(Assignment)
Return each entry exactly, so that nothing in the data differs from the original.
-- Information provided follows --
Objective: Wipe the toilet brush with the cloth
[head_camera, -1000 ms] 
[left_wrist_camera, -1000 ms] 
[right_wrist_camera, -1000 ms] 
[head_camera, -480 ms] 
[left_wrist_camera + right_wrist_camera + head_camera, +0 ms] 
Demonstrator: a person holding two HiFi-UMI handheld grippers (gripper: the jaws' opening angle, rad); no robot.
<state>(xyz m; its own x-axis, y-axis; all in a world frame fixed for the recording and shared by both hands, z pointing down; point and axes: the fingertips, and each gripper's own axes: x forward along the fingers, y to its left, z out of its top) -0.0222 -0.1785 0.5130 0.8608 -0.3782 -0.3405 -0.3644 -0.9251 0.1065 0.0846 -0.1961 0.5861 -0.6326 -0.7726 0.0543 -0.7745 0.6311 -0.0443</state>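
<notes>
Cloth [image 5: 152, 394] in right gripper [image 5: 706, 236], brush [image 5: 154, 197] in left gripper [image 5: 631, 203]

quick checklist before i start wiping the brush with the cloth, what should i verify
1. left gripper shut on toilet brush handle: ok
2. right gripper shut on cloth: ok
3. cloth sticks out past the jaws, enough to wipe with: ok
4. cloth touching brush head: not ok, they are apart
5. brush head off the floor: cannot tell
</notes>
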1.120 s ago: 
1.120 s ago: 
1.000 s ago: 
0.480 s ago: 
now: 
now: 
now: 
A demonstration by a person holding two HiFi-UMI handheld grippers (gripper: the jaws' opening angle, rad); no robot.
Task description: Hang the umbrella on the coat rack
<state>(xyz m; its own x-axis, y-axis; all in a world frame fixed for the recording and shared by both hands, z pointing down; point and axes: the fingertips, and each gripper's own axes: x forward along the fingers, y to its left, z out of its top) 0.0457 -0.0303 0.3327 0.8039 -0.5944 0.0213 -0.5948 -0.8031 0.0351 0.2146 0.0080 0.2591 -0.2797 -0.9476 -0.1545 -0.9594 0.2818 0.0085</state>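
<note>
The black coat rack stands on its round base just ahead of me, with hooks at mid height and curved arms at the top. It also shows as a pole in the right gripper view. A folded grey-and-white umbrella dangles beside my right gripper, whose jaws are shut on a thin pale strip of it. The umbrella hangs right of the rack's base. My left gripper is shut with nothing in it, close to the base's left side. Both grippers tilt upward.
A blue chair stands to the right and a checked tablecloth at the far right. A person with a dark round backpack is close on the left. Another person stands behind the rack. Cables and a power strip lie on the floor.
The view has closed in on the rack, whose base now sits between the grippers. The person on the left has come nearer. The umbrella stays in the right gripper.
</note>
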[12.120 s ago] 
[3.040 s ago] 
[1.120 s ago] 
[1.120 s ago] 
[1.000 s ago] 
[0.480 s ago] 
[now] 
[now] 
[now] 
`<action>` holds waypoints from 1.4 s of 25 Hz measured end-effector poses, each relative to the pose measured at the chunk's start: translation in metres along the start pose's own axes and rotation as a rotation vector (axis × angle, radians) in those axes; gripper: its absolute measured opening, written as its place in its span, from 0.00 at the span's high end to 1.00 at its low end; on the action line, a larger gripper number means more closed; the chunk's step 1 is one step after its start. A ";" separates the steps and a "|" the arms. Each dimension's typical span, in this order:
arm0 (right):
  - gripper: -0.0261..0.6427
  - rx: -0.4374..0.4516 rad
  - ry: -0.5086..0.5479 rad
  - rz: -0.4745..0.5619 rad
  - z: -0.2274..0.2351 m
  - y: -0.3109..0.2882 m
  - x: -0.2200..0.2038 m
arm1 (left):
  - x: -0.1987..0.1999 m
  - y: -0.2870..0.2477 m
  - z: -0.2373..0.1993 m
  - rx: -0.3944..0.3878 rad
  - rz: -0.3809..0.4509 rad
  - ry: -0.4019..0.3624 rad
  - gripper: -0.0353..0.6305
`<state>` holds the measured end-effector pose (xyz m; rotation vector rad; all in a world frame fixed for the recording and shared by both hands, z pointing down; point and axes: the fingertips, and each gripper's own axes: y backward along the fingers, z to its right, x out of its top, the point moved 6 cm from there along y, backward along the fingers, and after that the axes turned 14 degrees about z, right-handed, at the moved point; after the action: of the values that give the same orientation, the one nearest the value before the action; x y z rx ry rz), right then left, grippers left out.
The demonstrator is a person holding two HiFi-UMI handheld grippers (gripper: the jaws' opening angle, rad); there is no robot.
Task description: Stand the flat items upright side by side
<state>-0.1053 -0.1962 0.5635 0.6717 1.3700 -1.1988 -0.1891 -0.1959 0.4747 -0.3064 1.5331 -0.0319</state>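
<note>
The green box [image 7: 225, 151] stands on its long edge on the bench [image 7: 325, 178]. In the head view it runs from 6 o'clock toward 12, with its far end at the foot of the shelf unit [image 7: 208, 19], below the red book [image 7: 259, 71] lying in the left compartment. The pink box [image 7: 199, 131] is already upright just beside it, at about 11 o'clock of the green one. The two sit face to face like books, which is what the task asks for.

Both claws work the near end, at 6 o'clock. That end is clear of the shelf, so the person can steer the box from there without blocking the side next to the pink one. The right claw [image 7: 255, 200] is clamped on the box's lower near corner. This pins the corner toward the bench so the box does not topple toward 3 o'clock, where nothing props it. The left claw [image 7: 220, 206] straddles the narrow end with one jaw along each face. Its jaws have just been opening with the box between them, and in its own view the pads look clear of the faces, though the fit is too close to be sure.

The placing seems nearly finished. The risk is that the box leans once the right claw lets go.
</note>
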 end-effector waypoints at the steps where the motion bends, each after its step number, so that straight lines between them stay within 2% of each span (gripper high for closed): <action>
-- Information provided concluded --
(Response to this exercise)
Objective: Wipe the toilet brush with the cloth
[head_camera, -1000 ms] 
[left_wrist_camera, -1000 ms] 
[right_wrist_camera, -1000 ms] 
[head_camera, -480 ms] 
[left_wrist_camera + right_wrist_camera + head_camera, +0 ms] 
Demonstrator: a person holding two HiFi-UMI handheld grippers (gripper: the jaws' opening angle, rad); no robot.
<state>(xyz m; its own x-axis, y-axis; all in a world frame fixed for the recording and shared by both hands, z pointing down; point and axes: the fingertips, and each gripper's own axes: x forward along the fingers, y to its left, z out of its top) -0.0222 -0.1785 0.5130 0.8608 -0.3782 -0.3405 -0.3644 -0.9251 0.1065 0.0846 -0.1961 0.5861 -0.6326 -0.7726 0.0543 -0.7745 0.6311 -0.0443</state>
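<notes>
Cloth [image 5: 152, 394] in right gripper [image 5: 706, 236], brush [image 5: 154, 197] in left gripper [image 5: 631, 203]

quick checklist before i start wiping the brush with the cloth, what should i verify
1. left gripper shut on toilet brush handle: ok
2. right gripper shut on cloth: ok
3. cloth sticks out past the jaws, enough to wipe with: ok
4. cloth touching brush head: not ok, they are apart
5. brush head off the floor: cannot tell
</notes>
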1.120 s ago: 
1.120 s ago: 
1.000 s ago: 
0.480 s ago: 
now: 
now: 
now: 
A demonstration by a person holding two HiFi-UMI handheld grippers (gripper: the jaws' opening angle, rad); no robot.
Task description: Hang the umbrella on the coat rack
<state>(xyz m; its own x-axis, y-axis; all in a world frame fixed for the recording and shared by both hands, z pointing down; point and axes: the fingertips, and each gripper's own axes: x forward along the fingers, y to its left, z out of its top) 0.0457 -0.0303 0.3327 0.8039 -0.5944 0.0213 -0.5948 -0.8031 0.0351 0.2146 0.0080 0.2591 -0.2797 -0.9476 -0.1545 -0.9594 0.2818 0.0085</state>
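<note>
The black coat rack stands on its round base just ahead of me, with hooks at mid height and curved arms at the top. It also shows as a pole in the right gripper view. A folded grey-and-white umbrella dangles beside my right gripper, whose jaws are shut on a thin pale strip of it. The umbrella hangs right of the rack's base. My left gripper is shut with nothing in it, close to the base's left side. Both grippers tilt upward.
A blue chair stands to the right and a checked tablecloth at the far right. A person with a dark round backpack is close on the left. Another person stands behind the rack. Cables and a power strip lie on the floor.
The view has closed in on the rack, whose base now sits between the grippers. The person on the left has come nearer. The umbrella stays in the right gripper.
</note>
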[12.120 s ago] 
[3.040 s ago] 
[1.120 s ago] 
[1.120 s ago] 
[1.000 s ago] 
[0.480 s ago] 
[now] 
[now] 
[now] 
`<action>` holds waypoints from 1.4 s of 25 Hz measured end-effector poses, each relative to the pose measured at the chunk's start: translation in metres along the start pose's own axes and rotation as a rotation vector (axis × angle, radians) in those axes; gripper: its absolute measured opening, written as its place in its span, from 0.00 at the span's high end to 1.00 at its low end; on the action line, a larger gripper number means more closed; the chunk's step 1 is one step after its start. A ";" separates the steps and a "|" the arms. Each dimension's typical span, in this order:
arm0 (right):
  - gripper: -0.0261..0.6427
  - rx: -0.4374..0.4516 rad
  - ry: -0.5086..0.5479 rad
  - rz: -0.4745..0.5619 rad
  - z: -0.2274..0.2351 m
  - y: -0.3109..0.2882 m
  - x: -0.2200..0.2038 m
arm1 (left):
  - x: -0.1987..0.1999 m
  - y: -0.2870..0.2477 m
  - z: -0.2373..0.1993 m
  - rx: -0.3944..0.3878 rad
  - rz: -0.3809..0.4509 rad
  - ry: -0.4019..0.3624 rad
  - gripper: -0.0353..0.6305
`<state>` holds the measured end-effector pose (xyz m; rotation vector rad; all in a world frame fixed for the recording and shared by both hands, z pointing down; point and axes: the fingertips, and each gripper's own axes: y backward along the fingers, z to its right, x out of its top, the point moved 6 cm from there along y, backward along the fingers, and after that the axes turned 14 degrees about z, right-handed, at the moved point; after the action: of the values that give the same orientation, the one nearest the value before the action; x y z rx ry rz), right then left, grippers left out.
The demonstrator is a person holding two HiFi-UMI handheld grippers (gripper: the jaws' opening angle, rad); there is no robot.
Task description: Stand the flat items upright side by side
<state>-0.1053 -0.1962 0.5635 0.6717 1.3700 -1.1988 -0.1891 -0.1959 0.4747 -0.3064 1.5331 -0.0319</state>
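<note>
The green box [image 7: 225, 151] stands on its long edge on the bench [image 7: 325, 178]. In the head view it runs from 6 o'clock toward 12, with its far end at the foot of the shelf unit [image 7: 208, 19], below the red book [image 7: 259, 71] lying in the left compartment. The pink box [image 7: 199, 131] is already upright just beside it, at about 11 o'clock of the green one. The two sit face to face like books, which is what the task asks for.

Both claws work the near end, at 6 o'clock. That end is clear of the shelf, so the person can steer the box from there without blocking the side next to the pink one. The right claw [image 7: 255, 200] is clamped on the box's lower near corner. This pins the corner toward the bench so the box does not topple toward 3 o'clock, where nothing props it. The left claw [image 7: 220, 206] straddles the narrow end with one jaw along each face. Its jaws have just been opening with the box between them, and in its own view the pads look clear of the faces, though the fit is too close to be sure.

The placing seems nearly finished. The risk is that the box leans once the right claw lets go.
</note>
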 end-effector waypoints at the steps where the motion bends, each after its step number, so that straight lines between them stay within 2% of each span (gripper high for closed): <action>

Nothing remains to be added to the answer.